Works like this are likely to be seen as a blueprint for the course that painting will take in the future—and for several reasons. It is not just that Kuitca boldly presents architectural plans as abstract art; nor that there is a fusion of large-scale drawing and painting; neither is it only because, like Andreas Gursky’s photographs, Kuitca’s paintings have a very contemporary sense of the scale of organised human activity.
The key is that he brings together two opposing traditions, returning painting to something it used to do very well—symbolism and allegory—but with the motifs and lessons of conceptual art. What I mean by this, is that, like a good conceptual artist, he takes pre-existing scientific forms of visual representation—mostly diagrammatic—but he deals with them like a good old-fashioned painter, not just with his alluring palette and brushwork, but with the iconic messages the subjects communicate. The diagram becomes symbol. I think there’s far more of a future in this kind of strategy than in the calculatedly negative tactics of his 1990s contemporaries—the “bad painting” of Luc Tuymans or Albert Oehlen, or the seductive painting of documentary photographs pursued by Marlene Dumas.

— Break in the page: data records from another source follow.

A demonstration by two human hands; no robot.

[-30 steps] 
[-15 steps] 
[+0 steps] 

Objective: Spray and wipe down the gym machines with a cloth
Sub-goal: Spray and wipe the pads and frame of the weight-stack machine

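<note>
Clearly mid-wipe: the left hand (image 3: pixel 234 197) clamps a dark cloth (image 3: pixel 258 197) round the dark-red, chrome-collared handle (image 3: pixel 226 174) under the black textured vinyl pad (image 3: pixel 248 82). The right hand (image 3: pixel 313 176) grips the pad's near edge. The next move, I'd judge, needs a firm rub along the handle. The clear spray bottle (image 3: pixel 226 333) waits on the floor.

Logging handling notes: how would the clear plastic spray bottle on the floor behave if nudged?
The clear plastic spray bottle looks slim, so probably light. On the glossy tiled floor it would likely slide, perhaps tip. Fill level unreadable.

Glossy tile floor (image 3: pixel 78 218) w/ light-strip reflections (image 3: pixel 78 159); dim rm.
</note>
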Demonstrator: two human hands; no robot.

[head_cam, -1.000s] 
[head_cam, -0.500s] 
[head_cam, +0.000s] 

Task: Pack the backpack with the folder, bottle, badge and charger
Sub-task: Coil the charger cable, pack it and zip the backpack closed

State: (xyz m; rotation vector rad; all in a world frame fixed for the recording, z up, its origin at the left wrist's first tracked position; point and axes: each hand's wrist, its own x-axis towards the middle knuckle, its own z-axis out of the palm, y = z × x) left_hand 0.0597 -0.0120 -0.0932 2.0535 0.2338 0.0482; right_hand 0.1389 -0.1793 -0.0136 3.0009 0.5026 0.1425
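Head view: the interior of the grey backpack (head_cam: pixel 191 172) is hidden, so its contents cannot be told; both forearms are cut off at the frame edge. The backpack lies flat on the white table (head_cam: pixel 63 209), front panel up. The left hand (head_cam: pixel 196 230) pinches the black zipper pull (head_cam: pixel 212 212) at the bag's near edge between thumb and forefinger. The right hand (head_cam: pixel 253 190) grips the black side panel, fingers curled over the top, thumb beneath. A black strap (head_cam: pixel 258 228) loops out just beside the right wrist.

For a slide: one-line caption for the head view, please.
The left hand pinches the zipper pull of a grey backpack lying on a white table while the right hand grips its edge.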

Among Kuitca’s smartest works are a series of two-metre square panels in which he paints his own enlarged designs for the covers of recordings of Wagner’s ring cycle (The Ring, 2002-03). The album covers move through time—from the 1940s to 1990s—and geography—from postwar Europe to modern America—and modernist styles—from cubism to digital manipulation—and even conductors, from Wilhelm Furtwängler through Solti, Boulez and then James Levine. It’s a brilliantly conceived, cryptic postwar history lesson, worthy of Gerhard Richter. Smart curators at the Serpentine, Camden Arts Centre or Modern Art Oxford should be dialling America now, to ensure this exhibition comes to Britain.